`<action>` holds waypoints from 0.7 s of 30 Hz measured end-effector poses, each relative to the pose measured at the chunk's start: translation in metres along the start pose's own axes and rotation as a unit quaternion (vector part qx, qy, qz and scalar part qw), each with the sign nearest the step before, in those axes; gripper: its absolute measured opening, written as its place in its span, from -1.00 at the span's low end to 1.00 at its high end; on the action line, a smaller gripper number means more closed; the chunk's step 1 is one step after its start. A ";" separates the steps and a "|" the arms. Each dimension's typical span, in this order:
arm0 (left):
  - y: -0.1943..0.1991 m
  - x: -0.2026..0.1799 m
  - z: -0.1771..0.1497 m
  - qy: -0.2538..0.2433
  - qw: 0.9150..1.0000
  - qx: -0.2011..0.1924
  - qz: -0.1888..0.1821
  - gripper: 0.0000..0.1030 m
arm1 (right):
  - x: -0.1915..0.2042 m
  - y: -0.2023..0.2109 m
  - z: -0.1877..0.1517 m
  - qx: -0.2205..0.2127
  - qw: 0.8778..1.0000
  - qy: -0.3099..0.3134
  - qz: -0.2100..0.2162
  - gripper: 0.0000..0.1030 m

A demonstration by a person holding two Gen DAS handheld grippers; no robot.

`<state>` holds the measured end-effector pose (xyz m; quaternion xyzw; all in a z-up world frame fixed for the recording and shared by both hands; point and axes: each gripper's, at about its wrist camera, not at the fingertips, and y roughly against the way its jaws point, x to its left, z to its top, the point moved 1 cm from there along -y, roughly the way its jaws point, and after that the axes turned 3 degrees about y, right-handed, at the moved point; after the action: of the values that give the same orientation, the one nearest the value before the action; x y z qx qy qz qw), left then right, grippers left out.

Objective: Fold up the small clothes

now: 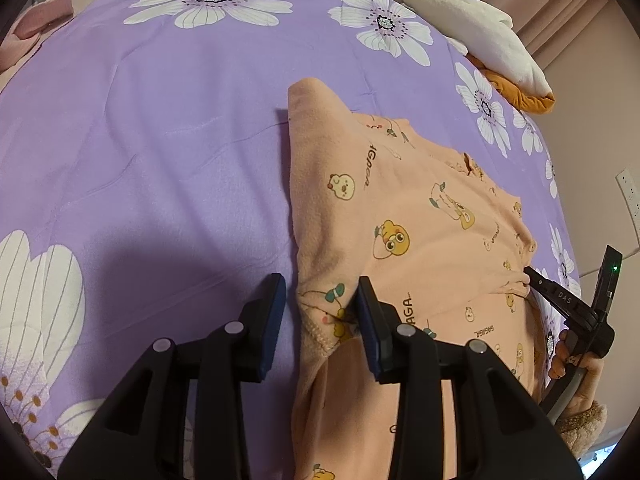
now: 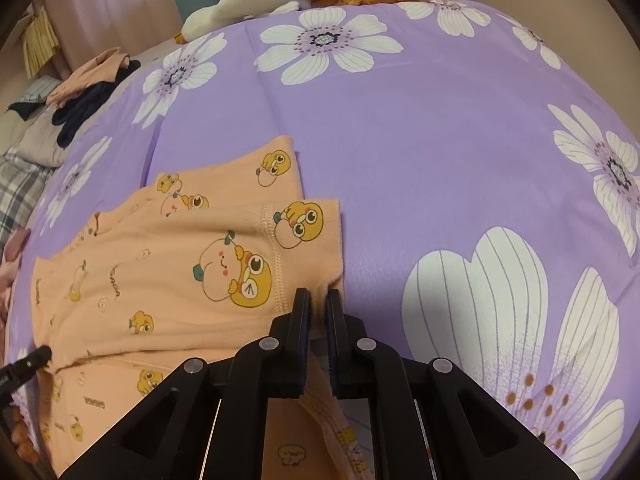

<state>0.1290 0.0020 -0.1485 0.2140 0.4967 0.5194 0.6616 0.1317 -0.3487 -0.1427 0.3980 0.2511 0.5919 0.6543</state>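
Note:
A peach baby garment point(image 1: 420, 208) printed with cartoon ducks lies on the purple flowered bedspread point(image 1: 160, 140), part of it folded over itself. My left gripper point(image 1: 320, 286) has its jaws apart around the garment's left corner. The cloth rests against the right finger point(image 1: 366, 300), and a strip of bedspread shows beside the left finger. My right gripper point(image 2: 318, 300) is shut on the garment's point(image 2: 160, 280) right corner near the stitched seam. From the left wrist view the right gripper point(image 1: 530, 274) shows pinching puckered cloth. The left gripper's tip point(image 2: 42, 354) shows at the garment's far edge.
A white and orange plush toy point(image 1: 480, 32) lies at the back of the bed. A pile of dark and peach clothes point(image 2: 92, 80) sits at the far left in the right wrist view. A person's hand point(image 1: 576, 360) in a fleece cuff holds the right gripper's handle.

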 end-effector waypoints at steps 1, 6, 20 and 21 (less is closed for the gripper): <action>0.000 0.000 0.000 -0.001 1.000 -0.001 0.000 -0.27 | 0.000 0.000 0.000 0.000 1.000 0.000 0.000 -0.87; -0.001 -0.001 -0.001 -0.003 1.000 -0.003 -0.001 -0.27 | -0.001 0.000 0.000 0.000 1.000 0.001 0.001 -0.87; -0.001 0.001 0.001 -0.001 1.000 -0.003 -0.004 -0.26 | -0.001 -0.001 0.000 0.000 1.000 0.001 0.000 -0.87; -0.001 0.001 0.001 0.000 1.000 -0.003 -0.004 -0.26 | -0.001 -0.001 0.000 -0.001 1.000 0.002 0.000 -0.87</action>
<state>0.1301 0.0021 -0.1497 0.2105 0.4957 0.5181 0.6645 0.1322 -0.3492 -0.1439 0.3964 0.2519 0.5925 0.6545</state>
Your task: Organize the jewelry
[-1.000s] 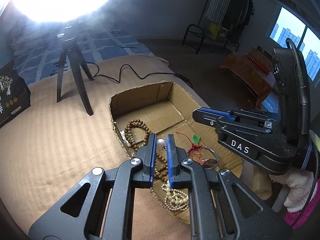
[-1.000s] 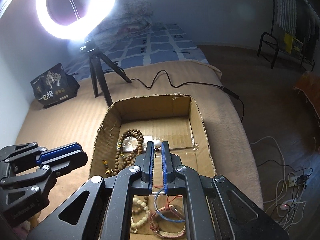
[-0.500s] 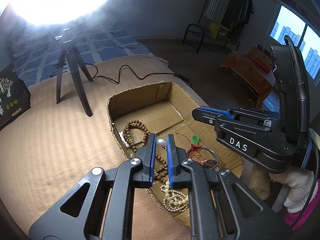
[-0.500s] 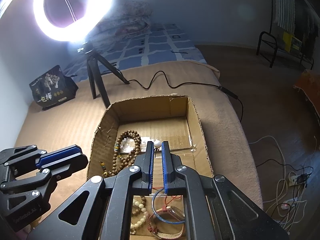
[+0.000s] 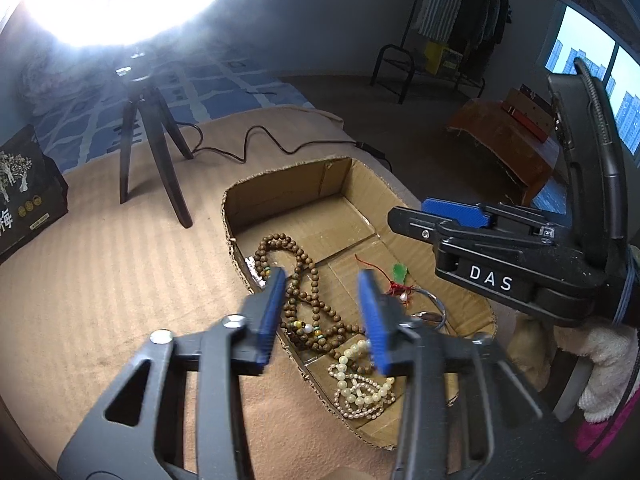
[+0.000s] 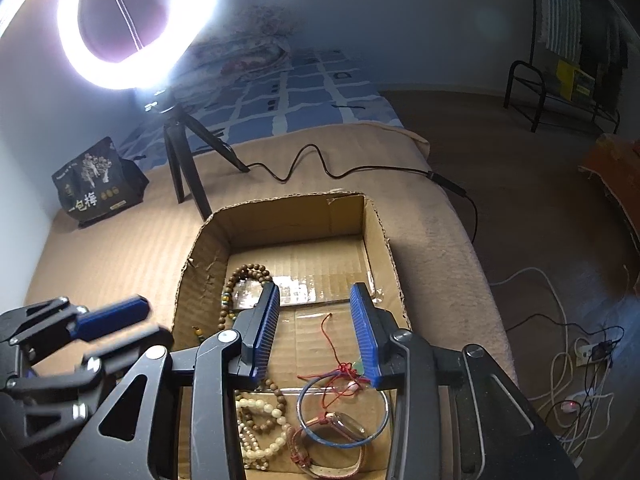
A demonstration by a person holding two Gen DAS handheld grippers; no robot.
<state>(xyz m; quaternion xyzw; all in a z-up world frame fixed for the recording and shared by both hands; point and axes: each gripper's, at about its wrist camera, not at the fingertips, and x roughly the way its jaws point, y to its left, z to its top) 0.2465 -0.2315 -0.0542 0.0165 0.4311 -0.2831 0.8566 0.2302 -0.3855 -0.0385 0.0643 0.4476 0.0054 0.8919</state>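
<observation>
Tan ribbed bedcover (image 6: 120, 248) carries an open brown cardboard box (image 6: 384, 236) of beads; both the left gripper (image 5: 322, 300) and the right gripper (image 6: 314, 330) hover spread, empty.

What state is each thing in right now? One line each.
left gripper: open, empty, over the box.
right gripper: open, empty, over the box.
cardboard box: open-topped, jewelry inside.
brown bead necklace: loose on box floor.
ring light: on.
blue bangle: lying flat in box.
</observation>
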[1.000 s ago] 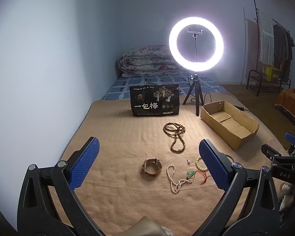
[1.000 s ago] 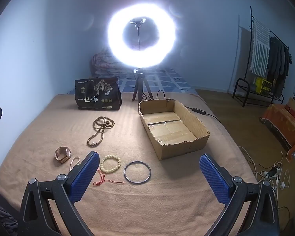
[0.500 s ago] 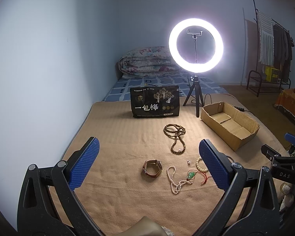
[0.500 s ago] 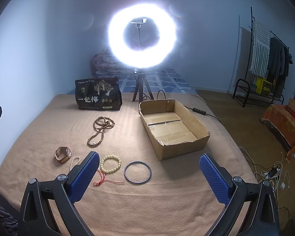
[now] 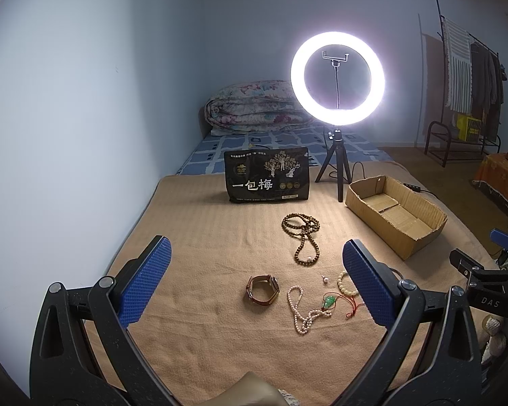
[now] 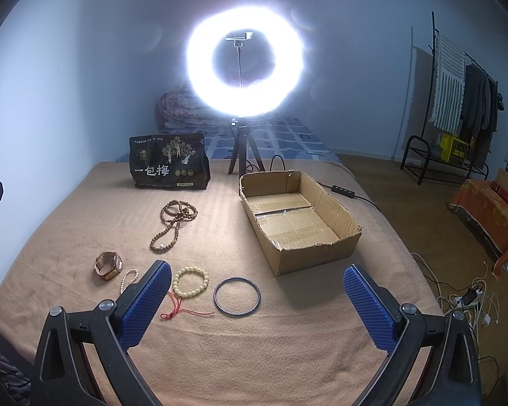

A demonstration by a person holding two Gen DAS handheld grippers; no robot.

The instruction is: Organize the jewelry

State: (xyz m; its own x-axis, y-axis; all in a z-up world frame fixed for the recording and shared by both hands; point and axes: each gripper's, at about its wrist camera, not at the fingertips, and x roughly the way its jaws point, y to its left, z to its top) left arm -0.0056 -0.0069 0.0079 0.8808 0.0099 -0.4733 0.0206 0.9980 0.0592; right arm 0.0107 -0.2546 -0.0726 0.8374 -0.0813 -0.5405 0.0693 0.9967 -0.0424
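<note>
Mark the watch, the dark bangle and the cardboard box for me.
watch (image 6: pixel 108 265), right wrist view, on its case.
dark bangle (image 6: pixel 216 301), right wrist view, on its left rim.
cardboard box (image 6: pixel 313 255), right wrist view, on its near wall.

A tan blanket (image 6: pixel 288 355) covers the bed. On it lie a wooden bead necklace (image 6: pixel 174 225), a watch (image 6: pixel 108 265), a pearl strand (image 5: pixel 299 311), a green pendant (image 5: pixel 329 301) on red cord, a pale bead bracelet (image 6: pixel 190 281) and a dark bangle (image 6: pixel 237 296). An open cardboard box (image 6: pixel 321 253) sits to their right; a black bag (image 6: pixel 167 165) and a ring light tripod (image 6: pixel 242 155) stand at the far edge.
</note>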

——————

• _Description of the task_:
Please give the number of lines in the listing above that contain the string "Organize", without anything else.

• _Answer area_:
2